Work to be completed
Transcribe all of the data exactly. Images stay out.
### Recorded data
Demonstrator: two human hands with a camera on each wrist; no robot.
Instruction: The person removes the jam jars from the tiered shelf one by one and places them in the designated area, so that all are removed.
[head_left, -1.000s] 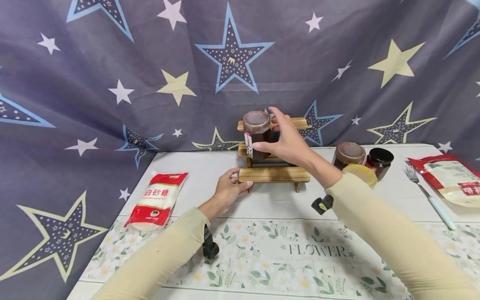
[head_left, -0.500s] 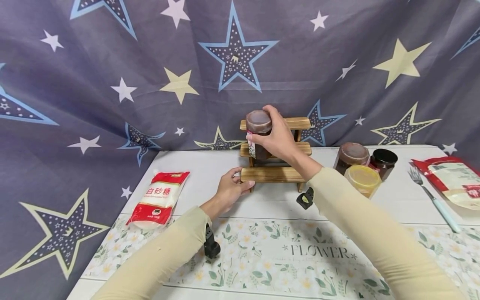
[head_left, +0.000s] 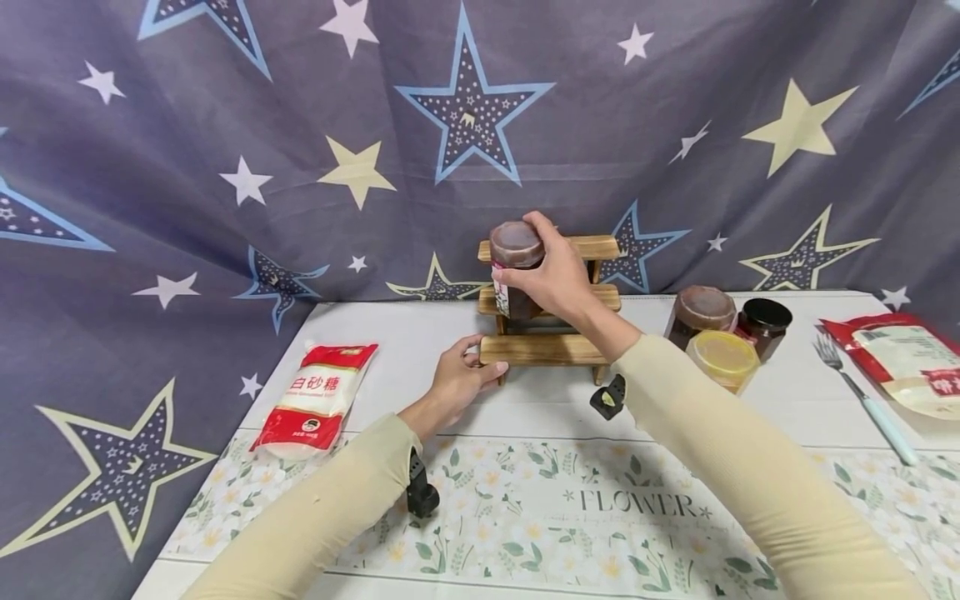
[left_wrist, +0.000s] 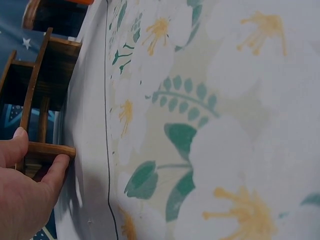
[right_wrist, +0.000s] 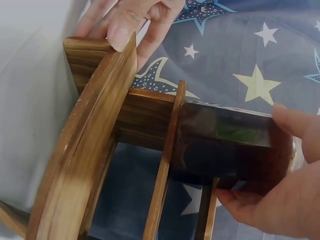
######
The completed task
Demonstrator: two human hands with a camera on each wrist; no robot.
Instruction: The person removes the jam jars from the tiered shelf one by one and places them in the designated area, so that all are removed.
[head_left, -1.000s] 
[head_left, -0.500s] 
[head_left, +0.000s] 
[left_wrist, +0.000s] 
[right_wrist, +0.000s] 

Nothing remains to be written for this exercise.